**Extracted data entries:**
┏━━

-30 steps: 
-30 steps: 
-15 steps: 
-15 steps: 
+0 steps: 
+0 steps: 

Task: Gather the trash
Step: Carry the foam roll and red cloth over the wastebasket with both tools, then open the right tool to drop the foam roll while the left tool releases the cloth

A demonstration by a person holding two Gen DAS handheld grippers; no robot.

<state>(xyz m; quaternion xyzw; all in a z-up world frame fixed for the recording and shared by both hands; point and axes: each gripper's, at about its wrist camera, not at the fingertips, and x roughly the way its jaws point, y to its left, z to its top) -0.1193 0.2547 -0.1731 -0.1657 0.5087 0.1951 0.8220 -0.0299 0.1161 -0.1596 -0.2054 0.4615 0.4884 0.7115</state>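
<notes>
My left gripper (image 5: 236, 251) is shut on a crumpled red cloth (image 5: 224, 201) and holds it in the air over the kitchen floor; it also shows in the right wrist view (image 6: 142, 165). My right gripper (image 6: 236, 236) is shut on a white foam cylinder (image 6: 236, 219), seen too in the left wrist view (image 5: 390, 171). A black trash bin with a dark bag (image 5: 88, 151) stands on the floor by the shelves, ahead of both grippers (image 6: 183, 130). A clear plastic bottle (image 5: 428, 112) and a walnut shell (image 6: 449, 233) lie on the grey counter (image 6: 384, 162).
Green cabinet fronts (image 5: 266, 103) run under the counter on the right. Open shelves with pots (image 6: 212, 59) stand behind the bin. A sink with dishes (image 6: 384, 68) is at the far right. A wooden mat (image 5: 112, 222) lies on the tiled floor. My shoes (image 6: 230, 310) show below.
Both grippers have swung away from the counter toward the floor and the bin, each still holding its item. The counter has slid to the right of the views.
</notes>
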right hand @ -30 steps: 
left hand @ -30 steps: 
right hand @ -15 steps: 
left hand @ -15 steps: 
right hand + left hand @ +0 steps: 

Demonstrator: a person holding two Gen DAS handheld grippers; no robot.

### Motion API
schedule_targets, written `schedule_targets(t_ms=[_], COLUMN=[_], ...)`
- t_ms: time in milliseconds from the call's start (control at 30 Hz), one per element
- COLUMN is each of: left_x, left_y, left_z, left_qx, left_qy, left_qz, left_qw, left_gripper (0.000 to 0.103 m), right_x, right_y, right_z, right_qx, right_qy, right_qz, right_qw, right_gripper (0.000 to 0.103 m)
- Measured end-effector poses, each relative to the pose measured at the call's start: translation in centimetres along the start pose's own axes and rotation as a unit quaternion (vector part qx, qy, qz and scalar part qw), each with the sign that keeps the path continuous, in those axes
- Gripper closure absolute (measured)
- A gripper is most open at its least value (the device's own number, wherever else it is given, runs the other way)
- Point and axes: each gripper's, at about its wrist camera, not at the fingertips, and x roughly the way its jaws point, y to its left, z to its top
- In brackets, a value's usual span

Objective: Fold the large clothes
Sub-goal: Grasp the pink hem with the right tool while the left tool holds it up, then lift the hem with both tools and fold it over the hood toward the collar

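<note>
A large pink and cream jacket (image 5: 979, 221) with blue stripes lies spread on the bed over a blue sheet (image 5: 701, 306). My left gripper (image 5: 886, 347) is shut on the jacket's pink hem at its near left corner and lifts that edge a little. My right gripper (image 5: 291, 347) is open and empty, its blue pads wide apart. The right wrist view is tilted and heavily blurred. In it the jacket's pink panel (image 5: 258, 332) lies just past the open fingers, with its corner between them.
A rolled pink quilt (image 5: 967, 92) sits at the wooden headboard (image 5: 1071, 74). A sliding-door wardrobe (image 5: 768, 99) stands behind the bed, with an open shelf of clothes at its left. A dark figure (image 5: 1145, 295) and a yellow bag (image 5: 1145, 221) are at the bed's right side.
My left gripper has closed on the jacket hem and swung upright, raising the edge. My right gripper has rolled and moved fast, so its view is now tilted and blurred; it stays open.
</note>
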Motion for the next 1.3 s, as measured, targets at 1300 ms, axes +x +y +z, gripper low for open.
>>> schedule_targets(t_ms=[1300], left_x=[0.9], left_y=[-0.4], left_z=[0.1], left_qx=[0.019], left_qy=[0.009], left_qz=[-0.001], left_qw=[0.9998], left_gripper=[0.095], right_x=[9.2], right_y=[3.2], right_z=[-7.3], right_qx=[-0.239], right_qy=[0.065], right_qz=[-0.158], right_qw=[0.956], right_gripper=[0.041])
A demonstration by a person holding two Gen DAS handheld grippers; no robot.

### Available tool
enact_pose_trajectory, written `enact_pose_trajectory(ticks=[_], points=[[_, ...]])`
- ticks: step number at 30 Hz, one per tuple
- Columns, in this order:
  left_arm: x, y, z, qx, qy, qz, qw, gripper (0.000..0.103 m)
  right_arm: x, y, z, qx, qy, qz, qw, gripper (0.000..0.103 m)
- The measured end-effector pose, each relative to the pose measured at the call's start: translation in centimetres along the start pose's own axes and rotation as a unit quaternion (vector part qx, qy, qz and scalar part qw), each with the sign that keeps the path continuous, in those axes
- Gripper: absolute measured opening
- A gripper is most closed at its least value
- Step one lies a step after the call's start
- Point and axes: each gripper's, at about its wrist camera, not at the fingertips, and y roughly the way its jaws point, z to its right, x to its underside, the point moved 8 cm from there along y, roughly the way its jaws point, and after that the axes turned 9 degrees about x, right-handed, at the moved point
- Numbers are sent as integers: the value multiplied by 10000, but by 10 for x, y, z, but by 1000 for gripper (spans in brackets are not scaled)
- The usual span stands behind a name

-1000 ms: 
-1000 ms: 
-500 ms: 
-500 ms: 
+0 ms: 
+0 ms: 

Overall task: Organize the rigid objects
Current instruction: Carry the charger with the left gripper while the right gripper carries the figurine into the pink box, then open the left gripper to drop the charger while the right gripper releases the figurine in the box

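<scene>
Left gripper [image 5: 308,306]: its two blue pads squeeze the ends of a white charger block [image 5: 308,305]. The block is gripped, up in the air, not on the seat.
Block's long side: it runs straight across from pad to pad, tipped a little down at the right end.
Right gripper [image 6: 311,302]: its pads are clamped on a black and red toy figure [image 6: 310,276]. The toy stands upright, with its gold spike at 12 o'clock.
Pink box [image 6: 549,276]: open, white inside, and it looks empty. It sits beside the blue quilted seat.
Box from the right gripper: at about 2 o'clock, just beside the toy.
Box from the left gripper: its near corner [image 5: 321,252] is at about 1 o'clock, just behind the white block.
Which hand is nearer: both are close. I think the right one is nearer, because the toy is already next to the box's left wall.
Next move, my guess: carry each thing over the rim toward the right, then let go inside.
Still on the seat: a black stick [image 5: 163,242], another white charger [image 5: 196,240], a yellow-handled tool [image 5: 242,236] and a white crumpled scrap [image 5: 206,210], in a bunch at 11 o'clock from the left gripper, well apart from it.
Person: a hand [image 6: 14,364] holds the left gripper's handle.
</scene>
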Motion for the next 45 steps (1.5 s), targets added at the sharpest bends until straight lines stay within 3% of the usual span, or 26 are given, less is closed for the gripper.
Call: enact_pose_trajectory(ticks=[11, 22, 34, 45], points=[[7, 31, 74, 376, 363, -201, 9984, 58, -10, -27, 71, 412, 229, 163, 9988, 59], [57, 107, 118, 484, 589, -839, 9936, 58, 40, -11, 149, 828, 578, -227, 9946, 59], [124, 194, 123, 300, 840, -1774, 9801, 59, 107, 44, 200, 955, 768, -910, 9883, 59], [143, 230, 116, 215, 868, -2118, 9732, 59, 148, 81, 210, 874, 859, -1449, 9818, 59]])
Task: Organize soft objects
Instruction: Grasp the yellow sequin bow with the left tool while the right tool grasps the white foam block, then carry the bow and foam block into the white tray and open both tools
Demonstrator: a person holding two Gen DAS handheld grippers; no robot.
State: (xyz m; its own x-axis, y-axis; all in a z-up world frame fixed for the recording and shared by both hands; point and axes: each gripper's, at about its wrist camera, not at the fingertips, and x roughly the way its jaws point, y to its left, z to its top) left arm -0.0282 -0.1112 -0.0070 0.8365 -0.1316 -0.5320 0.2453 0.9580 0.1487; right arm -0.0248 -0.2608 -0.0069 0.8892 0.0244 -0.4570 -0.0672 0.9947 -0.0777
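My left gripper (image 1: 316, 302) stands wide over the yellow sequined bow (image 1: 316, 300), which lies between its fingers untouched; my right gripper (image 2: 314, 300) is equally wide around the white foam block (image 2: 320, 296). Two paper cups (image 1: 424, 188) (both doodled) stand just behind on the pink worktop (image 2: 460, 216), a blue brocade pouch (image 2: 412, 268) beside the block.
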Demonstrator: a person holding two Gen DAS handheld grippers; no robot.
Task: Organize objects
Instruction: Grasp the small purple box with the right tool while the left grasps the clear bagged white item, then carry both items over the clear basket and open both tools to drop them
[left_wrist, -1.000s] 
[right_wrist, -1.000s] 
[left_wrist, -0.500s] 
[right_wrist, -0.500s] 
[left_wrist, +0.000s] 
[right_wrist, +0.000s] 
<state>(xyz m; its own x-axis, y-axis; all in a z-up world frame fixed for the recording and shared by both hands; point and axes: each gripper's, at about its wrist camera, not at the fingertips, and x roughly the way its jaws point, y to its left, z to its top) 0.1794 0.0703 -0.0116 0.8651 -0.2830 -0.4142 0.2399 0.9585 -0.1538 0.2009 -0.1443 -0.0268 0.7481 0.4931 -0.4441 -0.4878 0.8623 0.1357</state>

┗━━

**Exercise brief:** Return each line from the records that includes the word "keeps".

**Answer to the problem:**
- Measured end-effector poses, each relative to the pose measured at the call's start: translation in centimetres along the start pose's own axes and rotation as a unit quaternion (vector part qx, qy, qz and scalar part qw), each with the sign that keeps the path continuous, in those axes
- The measured end-effector pose, each relative to the pose measured at the call's start: translation in centimetres along the start pose's own axes and rotation as a unit quaternion (vector part qx, qy, qz and scalar part qw), each with the sign that keeps the path continuous, in those axes

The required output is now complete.